Arm publishes Telemetry Solution - a tool that does not require code to be written. In fact, it uses Linux perf. This tool is accompanied with a general performance analysis methodology. It allows you to separate performance bottlenecks between the front-end and the back-end of the CPU. Using this methodology, you can measure things like branch effectiveness, cache effectiveness, instruction mix, etc. This tool will continue to grow in capabilities over time. It's strongly recommended to try this tool before instrumenting your code.

Options for instrumenting event counters from user space

If you decide to add counter instrumentation to your source code, various methods allow this from user space. The method you use should be determined by a combination of preference and whatever limitations you may have in your environment.

Counting time

If all you need to do is count time, you can use a system timer instead of the PMU. This requires the least amount of code and is the quickest way to get started.

This Learning Path contains an example of using a system counter.

Performance Application Programming Interface (PAPI)

The Performance Application Programming Interface (PAPI) is a tool for instrumenting hardware and software events in your code. It supports both C/C++ and Fortran. PAPI relies on a library called libpfm4 which uses the Linux perf_events infrastructure to configure and count events. If your platform is not listed as supported by libpfm4, it doesn't mean PAPI won't work. It is worth trying PAPI even if you do not see your specific Arm CPU implementation listed as supported. Another advantage of PAPI is that it is capable of managing event multiplexing for you.

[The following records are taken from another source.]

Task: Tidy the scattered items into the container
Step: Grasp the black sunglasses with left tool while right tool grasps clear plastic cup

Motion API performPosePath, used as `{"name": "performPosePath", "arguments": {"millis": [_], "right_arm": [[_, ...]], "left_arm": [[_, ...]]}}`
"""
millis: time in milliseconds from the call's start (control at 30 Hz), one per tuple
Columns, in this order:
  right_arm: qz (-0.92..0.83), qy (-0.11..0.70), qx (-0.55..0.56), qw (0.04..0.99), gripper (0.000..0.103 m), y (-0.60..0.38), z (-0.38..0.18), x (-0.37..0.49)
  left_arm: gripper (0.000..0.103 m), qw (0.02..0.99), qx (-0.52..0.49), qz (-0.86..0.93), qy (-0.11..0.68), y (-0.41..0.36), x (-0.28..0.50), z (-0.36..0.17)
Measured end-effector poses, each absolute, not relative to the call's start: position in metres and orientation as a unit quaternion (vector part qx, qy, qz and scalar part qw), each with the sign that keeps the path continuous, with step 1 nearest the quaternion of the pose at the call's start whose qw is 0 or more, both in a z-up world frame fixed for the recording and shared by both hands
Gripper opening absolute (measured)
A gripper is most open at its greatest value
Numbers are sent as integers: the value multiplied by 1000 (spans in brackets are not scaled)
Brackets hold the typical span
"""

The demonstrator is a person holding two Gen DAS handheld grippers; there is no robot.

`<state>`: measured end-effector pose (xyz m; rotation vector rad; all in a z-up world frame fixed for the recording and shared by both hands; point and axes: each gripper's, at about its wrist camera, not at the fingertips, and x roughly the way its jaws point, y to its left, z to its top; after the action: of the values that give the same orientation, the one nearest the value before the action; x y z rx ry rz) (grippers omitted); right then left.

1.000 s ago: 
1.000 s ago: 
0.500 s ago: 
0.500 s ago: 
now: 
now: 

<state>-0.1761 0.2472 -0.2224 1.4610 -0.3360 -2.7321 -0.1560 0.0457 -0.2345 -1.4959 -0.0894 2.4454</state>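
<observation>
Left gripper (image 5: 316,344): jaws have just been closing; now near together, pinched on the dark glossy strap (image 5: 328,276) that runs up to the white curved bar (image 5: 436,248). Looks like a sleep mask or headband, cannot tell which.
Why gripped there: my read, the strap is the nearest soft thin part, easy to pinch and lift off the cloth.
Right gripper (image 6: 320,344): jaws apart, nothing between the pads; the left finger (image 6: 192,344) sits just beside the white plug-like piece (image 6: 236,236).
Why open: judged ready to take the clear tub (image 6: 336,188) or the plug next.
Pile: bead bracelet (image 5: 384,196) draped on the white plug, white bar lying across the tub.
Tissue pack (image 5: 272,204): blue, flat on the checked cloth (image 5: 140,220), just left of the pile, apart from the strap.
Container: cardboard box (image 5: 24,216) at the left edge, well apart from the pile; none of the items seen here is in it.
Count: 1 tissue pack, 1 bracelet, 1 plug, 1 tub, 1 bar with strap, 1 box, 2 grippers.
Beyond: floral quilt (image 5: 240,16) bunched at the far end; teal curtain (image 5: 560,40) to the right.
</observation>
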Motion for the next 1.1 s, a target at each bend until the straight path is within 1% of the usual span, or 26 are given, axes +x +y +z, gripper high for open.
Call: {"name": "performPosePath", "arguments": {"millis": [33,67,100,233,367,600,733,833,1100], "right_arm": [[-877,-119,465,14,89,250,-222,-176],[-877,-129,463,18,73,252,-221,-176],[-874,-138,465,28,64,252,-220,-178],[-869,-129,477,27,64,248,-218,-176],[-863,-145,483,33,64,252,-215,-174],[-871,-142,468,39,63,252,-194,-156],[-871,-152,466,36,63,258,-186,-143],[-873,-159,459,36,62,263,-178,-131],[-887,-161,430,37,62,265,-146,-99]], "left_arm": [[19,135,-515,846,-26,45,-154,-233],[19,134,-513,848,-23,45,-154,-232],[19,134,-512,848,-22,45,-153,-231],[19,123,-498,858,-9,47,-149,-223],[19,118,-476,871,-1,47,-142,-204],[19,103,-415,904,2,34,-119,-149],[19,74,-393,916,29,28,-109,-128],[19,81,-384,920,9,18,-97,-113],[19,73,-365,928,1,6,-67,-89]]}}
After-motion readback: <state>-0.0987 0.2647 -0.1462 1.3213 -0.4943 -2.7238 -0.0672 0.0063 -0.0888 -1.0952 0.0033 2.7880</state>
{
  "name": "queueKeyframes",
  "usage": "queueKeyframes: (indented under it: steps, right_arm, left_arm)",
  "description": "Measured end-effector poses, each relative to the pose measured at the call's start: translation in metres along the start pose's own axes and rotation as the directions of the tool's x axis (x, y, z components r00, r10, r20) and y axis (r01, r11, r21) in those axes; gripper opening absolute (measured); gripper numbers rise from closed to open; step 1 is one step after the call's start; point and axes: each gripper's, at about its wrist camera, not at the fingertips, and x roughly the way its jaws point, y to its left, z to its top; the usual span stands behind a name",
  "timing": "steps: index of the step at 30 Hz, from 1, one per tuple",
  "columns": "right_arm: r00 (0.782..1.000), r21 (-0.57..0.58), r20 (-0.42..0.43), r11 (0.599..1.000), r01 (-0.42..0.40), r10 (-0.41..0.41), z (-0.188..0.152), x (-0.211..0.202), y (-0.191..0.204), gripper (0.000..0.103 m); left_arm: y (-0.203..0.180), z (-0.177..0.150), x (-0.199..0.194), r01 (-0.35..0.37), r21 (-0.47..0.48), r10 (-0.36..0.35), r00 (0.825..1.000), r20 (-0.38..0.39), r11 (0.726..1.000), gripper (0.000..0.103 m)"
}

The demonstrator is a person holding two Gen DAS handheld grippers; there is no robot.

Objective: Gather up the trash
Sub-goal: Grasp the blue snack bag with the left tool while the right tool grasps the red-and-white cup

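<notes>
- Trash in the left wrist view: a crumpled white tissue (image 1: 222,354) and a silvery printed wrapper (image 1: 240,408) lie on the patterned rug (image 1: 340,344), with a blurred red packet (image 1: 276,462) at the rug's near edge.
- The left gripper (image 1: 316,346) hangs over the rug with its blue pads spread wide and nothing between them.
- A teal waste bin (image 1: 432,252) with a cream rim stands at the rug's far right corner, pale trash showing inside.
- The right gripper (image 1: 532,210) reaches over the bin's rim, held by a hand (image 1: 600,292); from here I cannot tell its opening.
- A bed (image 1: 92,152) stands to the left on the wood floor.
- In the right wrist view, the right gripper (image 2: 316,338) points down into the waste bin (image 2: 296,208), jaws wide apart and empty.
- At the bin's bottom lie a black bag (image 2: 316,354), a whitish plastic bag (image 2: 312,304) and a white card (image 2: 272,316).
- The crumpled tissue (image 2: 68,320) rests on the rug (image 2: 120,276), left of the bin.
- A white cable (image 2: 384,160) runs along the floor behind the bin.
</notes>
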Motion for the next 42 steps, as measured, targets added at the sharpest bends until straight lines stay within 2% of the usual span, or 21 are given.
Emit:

This Learning Path contains a PAPI based instrumentation example.

Linux perf_event_open system call

The Linux perf_events infrastructure is another way hardware and software events can be counted. In fact, libpfm4 and Linux Perf both use this infrastructure. The perf_event_open system call can be used to instrument counters in your code. However, if multiplexing of events is required, you will need to implement that yourself. The documentation on how to use this interface isn't as good as PAPI and it may require some trial and error.

This Learning Path contains a perf_event_open based instrumentation example.

eBPF

The Linux kernel contains a tool called eBPF (extended Berkeley Packet Filter) that can be used for event counting. This tool is complex and the above methods should be considered before trying eBPF. In fact, eBPF should only be used for counting if you are already using eBPF as part of a broader performance investigation. For this reason, this Learning Path does not contain an example of how to use eBPF for event counting.

Non-C/C++ environments

The easiest way to instrument non-C/C++ programs is to write a C library and call it from your non-C/C++ program. For example, in Java, it is possible to use the Java Native Interface (JNI) to call C/C++ functions. There may also be tools in other environments that enable access to performance counters. Perhaps in a future revision of this learning path, non-C/C++ examples will be discussed.

Arm assembly

You can enable and configure hardware counters using assembly code. Counting events this way requires knowledge of the specific PMU registers that are required to enable and configure the counters of interest. This method requires that you implement multiplexing if you need to count more events than the available CPU counters. This method for counter access is not covered in this learning path because the other methods outlined in this learning path are easier.

Use a system counter

There are two Arm instructions that allow access to system registers. These are MSR to write a system register and MRS to read a system register. These are the only two instructions required for counting.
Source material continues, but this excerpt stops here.